* Items from a dataset:
════════
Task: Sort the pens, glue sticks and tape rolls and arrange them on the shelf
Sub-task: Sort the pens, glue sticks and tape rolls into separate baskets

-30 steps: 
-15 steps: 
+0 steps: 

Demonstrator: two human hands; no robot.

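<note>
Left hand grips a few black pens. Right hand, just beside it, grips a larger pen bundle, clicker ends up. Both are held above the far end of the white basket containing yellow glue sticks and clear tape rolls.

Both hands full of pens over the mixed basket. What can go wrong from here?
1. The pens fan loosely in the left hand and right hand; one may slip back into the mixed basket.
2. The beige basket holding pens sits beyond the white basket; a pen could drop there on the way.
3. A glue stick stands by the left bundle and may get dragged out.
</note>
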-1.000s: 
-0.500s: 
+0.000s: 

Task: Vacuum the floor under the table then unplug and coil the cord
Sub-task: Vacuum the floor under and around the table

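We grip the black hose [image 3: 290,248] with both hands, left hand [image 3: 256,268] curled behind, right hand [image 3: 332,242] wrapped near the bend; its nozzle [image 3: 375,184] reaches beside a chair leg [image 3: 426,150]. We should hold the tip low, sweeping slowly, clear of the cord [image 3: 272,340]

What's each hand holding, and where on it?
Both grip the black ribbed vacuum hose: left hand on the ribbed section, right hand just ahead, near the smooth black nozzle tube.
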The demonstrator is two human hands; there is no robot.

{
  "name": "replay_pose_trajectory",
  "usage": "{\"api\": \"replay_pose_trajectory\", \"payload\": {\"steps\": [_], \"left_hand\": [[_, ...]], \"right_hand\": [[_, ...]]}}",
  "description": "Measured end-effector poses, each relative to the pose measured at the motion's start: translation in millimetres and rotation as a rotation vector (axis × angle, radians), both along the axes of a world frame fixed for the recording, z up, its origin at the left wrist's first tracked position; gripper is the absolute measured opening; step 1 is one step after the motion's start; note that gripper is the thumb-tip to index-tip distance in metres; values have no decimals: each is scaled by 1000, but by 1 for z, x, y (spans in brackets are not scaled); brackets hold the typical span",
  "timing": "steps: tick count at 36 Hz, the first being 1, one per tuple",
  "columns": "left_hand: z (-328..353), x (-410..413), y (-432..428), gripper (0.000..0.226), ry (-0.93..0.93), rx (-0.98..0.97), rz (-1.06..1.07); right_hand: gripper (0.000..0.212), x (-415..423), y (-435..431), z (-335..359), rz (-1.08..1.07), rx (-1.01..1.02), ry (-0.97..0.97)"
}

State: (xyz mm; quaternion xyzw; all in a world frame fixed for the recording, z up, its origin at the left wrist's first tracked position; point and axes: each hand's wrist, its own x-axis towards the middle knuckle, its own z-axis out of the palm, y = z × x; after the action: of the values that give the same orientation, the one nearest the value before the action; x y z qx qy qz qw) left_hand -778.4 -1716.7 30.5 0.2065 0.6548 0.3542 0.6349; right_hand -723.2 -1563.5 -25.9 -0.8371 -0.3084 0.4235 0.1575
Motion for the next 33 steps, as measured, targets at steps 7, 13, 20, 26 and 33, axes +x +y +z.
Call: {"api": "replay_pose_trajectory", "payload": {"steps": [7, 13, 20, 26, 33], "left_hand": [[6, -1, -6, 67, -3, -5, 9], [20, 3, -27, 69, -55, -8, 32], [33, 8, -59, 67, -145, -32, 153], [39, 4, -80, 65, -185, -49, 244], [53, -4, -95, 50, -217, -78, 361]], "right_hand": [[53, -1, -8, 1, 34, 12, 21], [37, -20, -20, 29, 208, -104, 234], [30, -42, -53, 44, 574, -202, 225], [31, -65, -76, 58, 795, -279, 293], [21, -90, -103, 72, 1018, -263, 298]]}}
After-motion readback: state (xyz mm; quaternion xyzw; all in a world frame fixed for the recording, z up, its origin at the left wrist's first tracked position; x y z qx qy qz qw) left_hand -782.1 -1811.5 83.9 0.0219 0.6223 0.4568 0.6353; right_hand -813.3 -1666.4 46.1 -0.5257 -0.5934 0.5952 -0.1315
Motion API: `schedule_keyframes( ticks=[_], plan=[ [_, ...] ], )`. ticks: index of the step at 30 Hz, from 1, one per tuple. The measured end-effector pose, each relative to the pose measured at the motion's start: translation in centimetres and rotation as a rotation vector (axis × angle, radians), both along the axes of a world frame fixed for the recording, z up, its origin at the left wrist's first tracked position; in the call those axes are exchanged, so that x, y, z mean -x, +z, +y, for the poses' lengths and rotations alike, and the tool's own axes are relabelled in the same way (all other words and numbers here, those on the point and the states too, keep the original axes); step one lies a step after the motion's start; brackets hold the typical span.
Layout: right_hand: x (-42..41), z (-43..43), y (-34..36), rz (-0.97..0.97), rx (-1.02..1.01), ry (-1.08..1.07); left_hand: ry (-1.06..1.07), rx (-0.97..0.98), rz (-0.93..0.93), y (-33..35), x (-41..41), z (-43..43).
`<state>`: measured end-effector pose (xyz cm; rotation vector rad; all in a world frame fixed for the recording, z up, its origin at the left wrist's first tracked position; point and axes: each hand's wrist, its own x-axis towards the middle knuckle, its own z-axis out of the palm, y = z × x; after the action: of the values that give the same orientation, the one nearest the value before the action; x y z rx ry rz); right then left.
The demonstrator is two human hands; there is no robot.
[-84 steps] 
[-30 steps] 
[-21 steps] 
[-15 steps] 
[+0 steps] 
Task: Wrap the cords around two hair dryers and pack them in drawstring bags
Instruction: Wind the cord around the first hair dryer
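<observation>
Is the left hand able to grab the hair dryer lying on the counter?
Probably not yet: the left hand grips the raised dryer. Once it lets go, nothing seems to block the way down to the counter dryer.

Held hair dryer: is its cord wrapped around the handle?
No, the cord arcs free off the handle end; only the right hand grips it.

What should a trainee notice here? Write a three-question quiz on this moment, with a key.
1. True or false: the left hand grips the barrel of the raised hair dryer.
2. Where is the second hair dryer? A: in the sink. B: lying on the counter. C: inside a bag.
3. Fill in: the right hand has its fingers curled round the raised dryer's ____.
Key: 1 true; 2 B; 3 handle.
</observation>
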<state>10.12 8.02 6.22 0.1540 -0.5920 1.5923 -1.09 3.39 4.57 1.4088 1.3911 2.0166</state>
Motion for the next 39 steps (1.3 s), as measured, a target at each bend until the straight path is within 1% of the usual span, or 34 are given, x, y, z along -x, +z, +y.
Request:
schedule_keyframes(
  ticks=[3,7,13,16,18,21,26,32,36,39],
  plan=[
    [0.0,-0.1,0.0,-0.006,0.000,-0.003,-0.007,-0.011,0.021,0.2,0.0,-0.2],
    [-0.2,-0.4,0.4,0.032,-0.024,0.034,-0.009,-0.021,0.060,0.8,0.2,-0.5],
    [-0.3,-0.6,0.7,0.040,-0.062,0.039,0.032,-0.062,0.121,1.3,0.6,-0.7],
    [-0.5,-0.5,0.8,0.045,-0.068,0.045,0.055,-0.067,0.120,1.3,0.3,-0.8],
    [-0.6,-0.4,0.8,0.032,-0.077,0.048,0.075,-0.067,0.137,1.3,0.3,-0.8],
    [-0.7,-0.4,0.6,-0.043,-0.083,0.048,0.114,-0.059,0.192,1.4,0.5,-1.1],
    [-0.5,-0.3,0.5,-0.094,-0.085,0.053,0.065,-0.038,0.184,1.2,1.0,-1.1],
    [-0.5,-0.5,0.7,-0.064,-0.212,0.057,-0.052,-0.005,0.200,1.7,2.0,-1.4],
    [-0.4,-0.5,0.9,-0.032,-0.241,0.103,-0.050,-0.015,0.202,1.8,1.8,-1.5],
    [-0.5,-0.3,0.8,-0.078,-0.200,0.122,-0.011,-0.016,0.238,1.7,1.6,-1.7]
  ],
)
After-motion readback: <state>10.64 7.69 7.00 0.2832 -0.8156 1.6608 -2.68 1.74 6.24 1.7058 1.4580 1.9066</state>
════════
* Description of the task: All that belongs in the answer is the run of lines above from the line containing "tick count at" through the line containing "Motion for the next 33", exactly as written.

* Answer box:
  "timing": "steps: tick count at 36 Hz, the first being 1, one per tuple",
  "columns": "left_hand: z (-328..353), x (-410..413), y (-432..428), gripper (0.000..0.226), ry (-0.93..0.93), rx (-0.98..0.97), rz (-1.06..1.07); right_hand: gripper (0.000..0.212), x (-415..423), y (-435..431), z (-335..359), rz (-1.08..1.07), rx (-1.01..1.02), ry (-0.97..0.97)"
}

State: (xyz mm; quaternion xyzw; all in a world frame fixed for the recording, z up, its origin at the left wrist's first tracked position; point and axes: each hand's wrist, its own x-axis towards the middle knuckle, its own z-axis out of the palm, y = z × x; after the action: of the values that give the same orientation, the one nearest the value before the action; x y z qx qy qz qw) left_hand -778.4 -1716.7 30.5 0.2065 0.6548 0.3542 0.6349; right_hand -723.2 -1563.5 -25.9 -0.8371 -0.3084 0.4235 0.1575
Motion for the next 33 steps, as measured, targets at steps 7, 13, 20, 26 and 33, axes +x +y +z.

Here the answer is complete.